- **Prompt**:
Shown below are entries with pictures; the line with "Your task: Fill" through the line with "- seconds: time" is the span to retype exactly, and the pictures stay out.

- **Dataset excerpts**:
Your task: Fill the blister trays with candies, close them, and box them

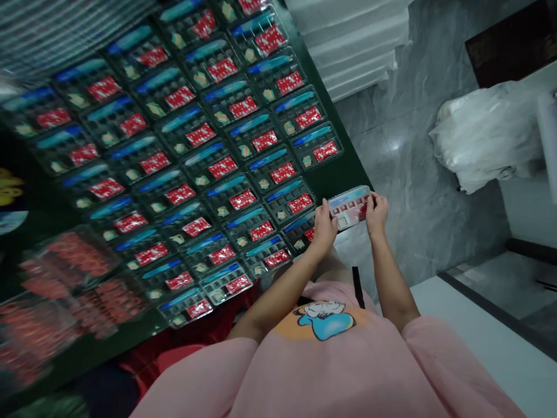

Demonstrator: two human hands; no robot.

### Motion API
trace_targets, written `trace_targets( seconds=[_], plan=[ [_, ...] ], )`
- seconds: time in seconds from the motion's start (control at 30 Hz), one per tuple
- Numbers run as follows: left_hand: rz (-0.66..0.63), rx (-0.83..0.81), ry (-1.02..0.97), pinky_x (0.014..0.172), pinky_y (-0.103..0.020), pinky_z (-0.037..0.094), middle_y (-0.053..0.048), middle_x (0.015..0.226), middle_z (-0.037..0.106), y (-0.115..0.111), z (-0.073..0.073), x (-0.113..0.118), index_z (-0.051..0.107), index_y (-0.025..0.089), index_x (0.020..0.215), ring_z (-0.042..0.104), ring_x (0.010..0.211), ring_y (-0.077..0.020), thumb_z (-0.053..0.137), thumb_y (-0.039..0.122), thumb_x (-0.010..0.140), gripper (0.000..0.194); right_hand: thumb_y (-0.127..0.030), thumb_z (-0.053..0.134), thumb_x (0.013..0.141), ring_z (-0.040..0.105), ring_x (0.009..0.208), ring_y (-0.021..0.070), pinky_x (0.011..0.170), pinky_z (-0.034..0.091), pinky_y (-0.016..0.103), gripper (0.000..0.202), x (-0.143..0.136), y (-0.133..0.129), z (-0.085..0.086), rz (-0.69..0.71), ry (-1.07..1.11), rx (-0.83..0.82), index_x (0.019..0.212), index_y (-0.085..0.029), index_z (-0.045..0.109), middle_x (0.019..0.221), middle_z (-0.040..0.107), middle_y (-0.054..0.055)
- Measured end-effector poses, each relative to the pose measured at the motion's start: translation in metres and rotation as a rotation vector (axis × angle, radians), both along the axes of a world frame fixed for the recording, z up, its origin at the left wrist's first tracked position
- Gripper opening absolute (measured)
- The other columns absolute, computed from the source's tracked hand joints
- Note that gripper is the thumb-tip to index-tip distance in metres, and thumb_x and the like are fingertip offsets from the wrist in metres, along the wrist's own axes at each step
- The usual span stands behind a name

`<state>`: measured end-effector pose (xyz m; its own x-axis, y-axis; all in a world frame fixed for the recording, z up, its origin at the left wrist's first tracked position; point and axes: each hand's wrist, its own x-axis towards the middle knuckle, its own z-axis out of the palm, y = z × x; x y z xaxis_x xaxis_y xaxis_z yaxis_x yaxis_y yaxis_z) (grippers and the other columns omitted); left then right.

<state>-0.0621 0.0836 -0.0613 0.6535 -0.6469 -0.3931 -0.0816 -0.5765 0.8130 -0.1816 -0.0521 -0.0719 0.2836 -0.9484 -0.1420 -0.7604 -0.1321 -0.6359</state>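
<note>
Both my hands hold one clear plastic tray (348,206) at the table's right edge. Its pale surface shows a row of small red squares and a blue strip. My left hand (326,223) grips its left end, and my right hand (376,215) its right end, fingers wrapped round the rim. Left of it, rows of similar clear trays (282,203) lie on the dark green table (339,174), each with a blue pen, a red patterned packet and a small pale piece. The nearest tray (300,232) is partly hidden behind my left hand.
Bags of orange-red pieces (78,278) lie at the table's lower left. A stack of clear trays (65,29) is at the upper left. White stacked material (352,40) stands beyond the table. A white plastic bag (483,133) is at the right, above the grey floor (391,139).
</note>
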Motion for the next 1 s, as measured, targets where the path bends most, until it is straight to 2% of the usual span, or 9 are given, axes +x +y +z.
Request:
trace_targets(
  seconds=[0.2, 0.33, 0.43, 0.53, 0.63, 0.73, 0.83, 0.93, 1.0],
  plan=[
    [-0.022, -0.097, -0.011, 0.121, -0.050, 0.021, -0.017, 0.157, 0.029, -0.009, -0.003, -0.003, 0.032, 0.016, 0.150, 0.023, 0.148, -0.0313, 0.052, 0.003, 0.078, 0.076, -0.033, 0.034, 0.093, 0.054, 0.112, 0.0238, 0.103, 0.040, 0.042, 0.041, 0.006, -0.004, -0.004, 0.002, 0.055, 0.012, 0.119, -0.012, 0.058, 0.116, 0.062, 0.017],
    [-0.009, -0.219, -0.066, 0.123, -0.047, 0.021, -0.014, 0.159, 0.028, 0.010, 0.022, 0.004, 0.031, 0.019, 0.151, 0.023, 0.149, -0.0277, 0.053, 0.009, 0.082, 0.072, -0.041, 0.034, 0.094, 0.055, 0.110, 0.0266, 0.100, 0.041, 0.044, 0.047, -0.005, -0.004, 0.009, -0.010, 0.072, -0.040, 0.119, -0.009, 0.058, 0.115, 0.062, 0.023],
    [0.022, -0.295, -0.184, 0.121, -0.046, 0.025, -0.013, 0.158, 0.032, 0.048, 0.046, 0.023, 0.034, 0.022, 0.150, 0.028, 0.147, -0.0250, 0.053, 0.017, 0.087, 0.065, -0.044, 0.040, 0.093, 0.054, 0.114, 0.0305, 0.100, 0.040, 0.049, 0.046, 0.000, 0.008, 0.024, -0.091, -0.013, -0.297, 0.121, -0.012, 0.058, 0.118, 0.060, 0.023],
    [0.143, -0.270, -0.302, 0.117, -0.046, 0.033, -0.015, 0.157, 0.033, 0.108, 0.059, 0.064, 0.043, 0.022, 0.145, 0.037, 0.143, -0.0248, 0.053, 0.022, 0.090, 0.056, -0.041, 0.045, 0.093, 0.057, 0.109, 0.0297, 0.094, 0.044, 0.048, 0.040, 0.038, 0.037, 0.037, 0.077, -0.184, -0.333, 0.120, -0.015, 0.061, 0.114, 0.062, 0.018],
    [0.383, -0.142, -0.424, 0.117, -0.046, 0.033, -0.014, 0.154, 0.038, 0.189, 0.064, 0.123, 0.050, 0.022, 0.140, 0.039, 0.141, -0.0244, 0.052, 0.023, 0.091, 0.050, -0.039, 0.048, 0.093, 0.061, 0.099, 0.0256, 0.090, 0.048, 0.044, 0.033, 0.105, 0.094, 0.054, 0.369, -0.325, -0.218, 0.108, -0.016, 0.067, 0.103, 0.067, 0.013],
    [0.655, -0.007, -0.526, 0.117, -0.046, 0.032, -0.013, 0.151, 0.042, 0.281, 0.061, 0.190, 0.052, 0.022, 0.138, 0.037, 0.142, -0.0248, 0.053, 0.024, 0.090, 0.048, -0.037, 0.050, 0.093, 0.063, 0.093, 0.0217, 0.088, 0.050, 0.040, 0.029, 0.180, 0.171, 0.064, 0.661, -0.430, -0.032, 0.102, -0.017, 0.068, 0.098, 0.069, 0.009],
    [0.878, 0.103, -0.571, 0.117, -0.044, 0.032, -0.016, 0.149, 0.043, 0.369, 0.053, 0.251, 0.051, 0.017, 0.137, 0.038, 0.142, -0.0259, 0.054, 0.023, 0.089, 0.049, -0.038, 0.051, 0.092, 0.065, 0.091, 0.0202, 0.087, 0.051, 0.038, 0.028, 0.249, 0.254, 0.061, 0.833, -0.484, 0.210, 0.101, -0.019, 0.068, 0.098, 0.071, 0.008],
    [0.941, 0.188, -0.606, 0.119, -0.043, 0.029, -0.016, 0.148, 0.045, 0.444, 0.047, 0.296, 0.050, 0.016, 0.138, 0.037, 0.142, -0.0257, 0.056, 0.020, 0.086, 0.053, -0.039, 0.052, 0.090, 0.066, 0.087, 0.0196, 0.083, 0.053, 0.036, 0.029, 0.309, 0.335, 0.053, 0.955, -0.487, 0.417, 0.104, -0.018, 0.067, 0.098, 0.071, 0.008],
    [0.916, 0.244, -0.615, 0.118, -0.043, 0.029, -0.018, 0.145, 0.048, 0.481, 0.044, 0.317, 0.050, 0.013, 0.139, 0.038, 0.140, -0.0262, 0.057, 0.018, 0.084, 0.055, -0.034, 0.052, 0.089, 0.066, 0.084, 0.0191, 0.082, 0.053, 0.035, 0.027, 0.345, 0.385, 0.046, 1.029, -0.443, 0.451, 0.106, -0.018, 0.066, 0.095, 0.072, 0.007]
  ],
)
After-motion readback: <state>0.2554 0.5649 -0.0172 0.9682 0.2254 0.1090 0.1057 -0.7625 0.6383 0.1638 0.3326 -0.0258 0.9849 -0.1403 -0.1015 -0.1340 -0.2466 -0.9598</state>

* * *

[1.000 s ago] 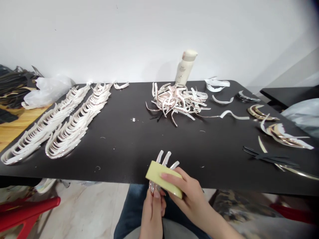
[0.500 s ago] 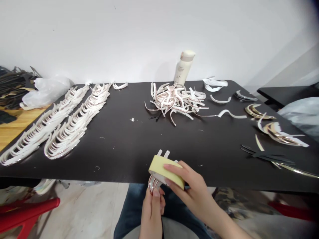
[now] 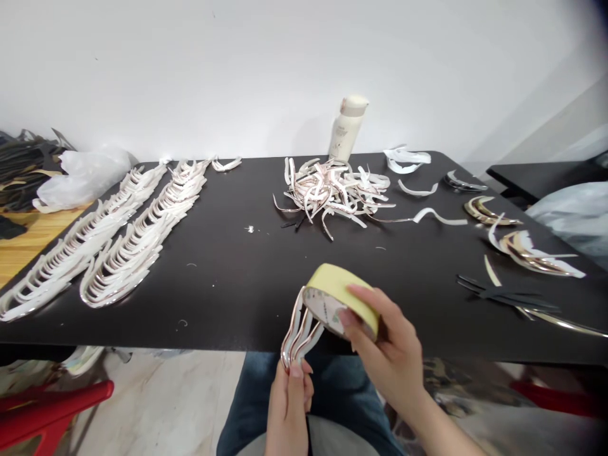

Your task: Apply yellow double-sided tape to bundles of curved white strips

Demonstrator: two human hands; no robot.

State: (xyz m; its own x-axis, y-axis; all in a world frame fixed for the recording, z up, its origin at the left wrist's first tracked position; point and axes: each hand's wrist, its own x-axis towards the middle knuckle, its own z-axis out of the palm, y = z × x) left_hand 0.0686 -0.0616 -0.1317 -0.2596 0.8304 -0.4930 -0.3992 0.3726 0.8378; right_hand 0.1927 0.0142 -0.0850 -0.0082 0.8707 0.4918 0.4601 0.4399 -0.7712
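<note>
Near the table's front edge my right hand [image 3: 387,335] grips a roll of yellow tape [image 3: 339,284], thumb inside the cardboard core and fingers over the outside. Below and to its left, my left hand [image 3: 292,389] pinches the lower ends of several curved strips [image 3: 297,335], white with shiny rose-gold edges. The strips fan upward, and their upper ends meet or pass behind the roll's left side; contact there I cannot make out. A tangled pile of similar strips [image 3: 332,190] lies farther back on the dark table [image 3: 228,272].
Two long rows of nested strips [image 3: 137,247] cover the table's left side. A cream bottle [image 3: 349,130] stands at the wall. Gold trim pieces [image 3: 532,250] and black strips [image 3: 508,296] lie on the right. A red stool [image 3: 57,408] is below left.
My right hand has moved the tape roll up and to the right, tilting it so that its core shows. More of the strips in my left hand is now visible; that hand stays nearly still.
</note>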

- **Written reply**:
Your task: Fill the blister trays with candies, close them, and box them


Demonstrator: two human hands; no robot.

### Motion API
trace_targets, written `trace_targets( seconds=[_], plan=[ [_, ...] ], )`
- seconds: time in seconds from the motion's start (control at 30 Hz), one per tuple

This exercise has been completed.